Als Gatwa offiziell als neuer Doctor gecastet wurde, war der Schauspieler noch mit den Arbeiten an der letzten Staffel der Netflix-Serie beschäftigt. Sexualerziehung, wo er den aufstrebenden queeren Charakter Eric Effiong spielte. „Ncuti zu besetzen bedeutete, ihn zu besetzen, bevor er mit Sexualerziehung. „Das war ein Risiko, das wir eingegangen sind, aber es war absolut das richtige Risiko“, Showrunner Russell T Davies sagte in einer Kolumne für die neueste Ausgabe von Doctor Who-Magazin (über die Radio Times), „weil es bedeutete, dass wir 2024 den besten Arzt bekommen haben, den wir uns wünschen können.“

Doch da Davies dieses Risiko einging, musste er sich mit Gatwas Verfügbarkeit abfinden, was ihn zu der Idee zurückführte, dass er zwar nicht mit einem Doktor/Begleiter-Team klarkommen würde, das aber viel besser funktionieren würde, wenn der Doktor für den Großteil der Episode abwesend wäre, und schließlich zum vierte Folge der Staffel, „73 Yards.“

„Ich liebe Episoden mit Doctor-Lite-Charakter. Aber seien wir ehrlich: Wenn Ncuti verfügbar gewesen wäre, hätten wir in der ersten Staffel nie eine Episode mit Doctor-Lite-Charakter gemacht“, fuhr Davies fort. „Und das Tolle war, dass ich schon seit Ewigkeiten diese Idee mit mir herumschwirrte, dass der Doctor-A und sein Begleiter trat aus der TARDIS und sah in der Ferne jemanden . Aber mit zwei Personen hat ich es nie hinbekommen . Als es also ein Doctor light wurde – als es nur Ruby war und wir ihr ganzes Leben verfolgen konnten – hat es sich irgendwie befreit.“

In gewisser Weise bot es eine interessante Reihe von Episoden für Gatwa und die ebenfalls frisch aufgenommene Millie Gibson mitten in ihrer Debütsaison. „Boom“ war eine Episode, die sich weitgehend darauf stützte, Gatwa im Rampenlicht—über eine Mine, auf die der Doktor versehentlich trat und von der er nicht mehr herunterkam—, gefolgt von Gibsons führendem Auftritt in „73 Yards“ und danachPunkt und Blase”, wobei das Duo lediglich in der Höhepunktszene der Folge persönlich auftrat und ansonsten für den Rest der Folge auf Auftritte auf dem Bildschirm beschränkt war.

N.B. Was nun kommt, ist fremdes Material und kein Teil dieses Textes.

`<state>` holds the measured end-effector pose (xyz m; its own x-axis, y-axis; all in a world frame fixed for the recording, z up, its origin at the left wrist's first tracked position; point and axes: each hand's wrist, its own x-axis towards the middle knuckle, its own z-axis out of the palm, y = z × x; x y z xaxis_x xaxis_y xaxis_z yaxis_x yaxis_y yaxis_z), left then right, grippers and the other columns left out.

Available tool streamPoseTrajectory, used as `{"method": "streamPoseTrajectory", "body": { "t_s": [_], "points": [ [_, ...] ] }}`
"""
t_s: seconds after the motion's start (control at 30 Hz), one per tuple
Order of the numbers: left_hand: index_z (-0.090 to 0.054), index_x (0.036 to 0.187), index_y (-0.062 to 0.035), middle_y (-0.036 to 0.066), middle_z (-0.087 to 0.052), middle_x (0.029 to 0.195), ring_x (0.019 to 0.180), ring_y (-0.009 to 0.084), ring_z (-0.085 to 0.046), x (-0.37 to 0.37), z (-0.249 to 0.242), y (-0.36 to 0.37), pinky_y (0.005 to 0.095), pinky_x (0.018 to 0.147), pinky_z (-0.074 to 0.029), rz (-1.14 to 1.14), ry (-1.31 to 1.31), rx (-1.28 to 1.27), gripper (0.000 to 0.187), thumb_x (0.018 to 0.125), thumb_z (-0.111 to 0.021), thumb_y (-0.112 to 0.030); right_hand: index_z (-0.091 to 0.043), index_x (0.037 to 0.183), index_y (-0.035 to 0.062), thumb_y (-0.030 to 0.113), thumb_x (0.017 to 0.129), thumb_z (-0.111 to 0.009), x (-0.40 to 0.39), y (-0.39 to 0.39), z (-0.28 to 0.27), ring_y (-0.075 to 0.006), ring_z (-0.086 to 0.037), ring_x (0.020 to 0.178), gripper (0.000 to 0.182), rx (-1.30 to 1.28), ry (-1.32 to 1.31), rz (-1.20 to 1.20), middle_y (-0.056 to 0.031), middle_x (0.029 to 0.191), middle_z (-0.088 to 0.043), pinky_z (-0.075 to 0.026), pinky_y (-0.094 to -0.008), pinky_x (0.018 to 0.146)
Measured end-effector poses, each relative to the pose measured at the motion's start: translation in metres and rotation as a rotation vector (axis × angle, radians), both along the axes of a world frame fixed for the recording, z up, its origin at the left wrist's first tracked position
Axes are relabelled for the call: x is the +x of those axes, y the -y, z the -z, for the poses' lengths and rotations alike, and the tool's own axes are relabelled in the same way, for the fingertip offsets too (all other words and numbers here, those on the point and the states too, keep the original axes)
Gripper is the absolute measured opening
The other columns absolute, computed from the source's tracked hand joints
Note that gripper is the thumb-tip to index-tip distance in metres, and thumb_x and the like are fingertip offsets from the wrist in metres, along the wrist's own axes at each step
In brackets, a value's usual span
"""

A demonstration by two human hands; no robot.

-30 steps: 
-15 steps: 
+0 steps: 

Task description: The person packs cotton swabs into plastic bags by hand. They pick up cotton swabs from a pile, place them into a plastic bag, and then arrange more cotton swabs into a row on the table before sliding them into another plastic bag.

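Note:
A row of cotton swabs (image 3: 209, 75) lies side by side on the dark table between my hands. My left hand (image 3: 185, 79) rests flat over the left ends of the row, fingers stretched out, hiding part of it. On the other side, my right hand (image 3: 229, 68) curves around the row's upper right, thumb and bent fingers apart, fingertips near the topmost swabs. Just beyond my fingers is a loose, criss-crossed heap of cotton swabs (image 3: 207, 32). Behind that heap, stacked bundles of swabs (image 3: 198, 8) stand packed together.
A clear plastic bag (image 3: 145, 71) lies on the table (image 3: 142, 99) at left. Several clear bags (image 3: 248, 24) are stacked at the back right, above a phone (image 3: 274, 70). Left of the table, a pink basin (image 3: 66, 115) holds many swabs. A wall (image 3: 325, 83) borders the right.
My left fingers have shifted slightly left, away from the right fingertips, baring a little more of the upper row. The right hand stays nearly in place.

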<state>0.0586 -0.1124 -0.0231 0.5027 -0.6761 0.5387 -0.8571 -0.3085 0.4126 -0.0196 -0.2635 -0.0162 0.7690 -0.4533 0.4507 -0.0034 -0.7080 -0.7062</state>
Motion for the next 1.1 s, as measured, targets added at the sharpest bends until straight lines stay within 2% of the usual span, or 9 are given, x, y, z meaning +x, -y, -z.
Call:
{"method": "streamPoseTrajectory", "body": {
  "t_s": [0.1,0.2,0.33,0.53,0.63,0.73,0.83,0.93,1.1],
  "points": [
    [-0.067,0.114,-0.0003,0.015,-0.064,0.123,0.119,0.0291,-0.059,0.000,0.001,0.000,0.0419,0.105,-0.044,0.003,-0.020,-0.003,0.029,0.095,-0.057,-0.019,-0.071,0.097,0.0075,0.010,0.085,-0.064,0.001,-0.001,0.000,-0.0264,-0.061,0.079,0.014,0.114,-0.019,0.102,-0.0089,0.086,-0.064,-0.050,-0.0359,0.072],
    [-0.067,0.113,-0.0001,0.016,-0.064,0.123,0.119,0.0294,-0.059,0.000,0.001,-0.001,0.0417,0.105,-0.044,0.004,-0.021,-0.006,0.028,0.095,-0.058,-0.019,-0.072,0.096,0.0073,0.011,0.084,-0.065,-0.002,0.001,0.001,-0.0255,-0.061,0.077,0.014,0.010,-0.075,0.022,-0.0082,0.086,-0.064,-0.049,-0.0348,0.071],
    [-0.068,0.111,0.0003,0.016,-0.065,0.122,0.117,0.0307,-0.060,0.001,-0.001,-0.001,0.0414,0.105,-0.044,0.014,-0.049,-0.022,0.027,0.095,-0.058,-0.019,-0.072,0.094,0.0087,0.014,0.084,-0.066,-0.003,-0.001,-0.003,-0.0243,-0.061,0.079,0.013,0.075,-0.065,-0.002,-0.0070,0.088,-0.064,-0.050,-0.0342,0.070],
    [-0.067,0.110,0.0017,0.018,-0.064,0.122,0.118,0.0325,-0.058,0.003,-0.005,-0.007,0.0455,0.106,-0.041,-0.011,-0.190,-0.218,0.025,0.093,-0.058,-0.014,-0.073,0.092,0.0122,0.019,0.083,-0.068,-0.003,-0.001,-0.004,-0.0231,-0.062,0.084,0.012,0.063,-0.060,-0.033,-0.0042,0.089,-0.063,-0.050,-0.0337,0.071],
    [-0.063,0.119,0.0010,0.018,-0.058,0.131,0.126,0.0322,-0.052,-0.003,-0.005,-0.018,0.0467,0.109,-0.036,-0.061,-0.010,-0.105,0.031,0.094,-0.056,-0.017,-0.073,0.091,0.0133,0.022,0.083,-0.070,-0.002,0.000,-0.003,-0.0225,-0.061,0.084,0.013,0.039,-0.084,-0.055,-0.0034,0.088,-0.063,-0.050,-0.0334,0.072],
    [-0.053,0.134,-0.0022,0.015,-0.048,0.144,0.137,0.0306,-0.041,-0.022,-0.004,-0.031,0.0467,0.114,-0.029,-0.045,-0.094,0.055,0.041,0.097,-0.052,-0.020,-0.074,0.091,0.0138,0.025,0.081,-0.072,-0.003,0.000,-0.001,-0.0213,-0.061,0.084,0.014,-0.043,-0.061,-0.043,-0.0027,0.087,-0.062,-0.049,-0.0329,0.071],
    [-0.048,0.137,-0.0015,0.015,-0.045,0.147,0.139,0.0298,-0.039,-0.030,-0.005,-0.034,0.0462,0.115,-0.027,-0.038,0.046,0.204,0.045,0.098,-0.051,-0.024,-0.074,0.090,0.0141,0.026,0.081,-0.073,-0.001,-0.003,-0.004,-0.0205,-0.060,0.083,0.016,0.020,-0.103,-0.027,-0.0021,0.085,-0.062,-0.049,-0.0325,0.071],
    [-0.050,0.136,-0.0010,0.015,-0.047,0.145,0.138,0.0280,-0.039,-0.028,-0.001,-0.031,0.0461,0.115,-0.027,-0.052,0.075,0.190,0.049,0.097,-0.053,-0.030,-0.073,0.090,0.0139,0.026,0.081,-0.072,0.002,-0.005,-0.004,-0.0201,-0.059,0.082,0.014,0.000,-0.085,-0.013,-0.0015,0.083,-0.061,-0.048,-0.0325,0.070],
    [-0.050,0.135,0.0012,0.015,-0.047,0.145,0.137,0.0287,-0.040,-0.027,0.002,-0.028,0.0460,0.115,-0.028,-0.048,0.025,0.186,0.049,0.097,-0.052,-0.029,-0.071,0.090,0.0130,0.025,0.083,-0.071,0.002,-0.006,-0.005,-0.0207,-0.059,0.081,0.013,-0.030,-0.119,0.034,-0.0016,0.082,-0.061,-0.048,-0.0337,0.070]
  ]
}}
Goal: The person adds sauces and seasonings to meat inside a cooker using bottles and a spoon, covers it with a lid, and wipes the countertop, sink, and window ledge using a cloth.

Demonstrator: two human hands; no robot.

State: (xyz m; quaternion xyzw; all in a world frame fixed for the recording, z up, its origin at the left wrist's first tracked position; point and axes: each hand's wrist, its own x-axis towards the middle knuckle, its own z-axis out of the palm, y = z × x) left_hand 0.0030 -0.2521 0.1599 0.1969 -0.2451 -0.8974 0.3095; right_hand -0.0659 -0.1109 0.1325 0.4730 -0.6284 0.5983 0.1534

Angesichts der Tatsache, dass „73 Yards“ und „Boom“ wohl die herausragendsten Episoden der ersten Staffel von Gatwa und Gibson in der Serie waren, war es definitiv ein Risiko, das es wert war, eingegangen zu werden.


Möchten Sie mehr io9-Neuigkeiten? Informieren Sie sich, wann Sie mit den neuesten Nachrichten rechnen können. Wunder, Star Wars, und Star Trek Veröffentlichungen, was kommt als Nächstes für DC Universe in Film und Fernsehenund alles, was Sie über die Zukunft von wissen müssen Doctor Who.

Dieser Inhalt wurde automatisch aus dem Originalmaterial übersetzt. Aufgrund der Nuancen der automatischen Übersetzung kann es zu geringfügigen Abweichungen kommen.Für die Originalversion, klicken Sie hier.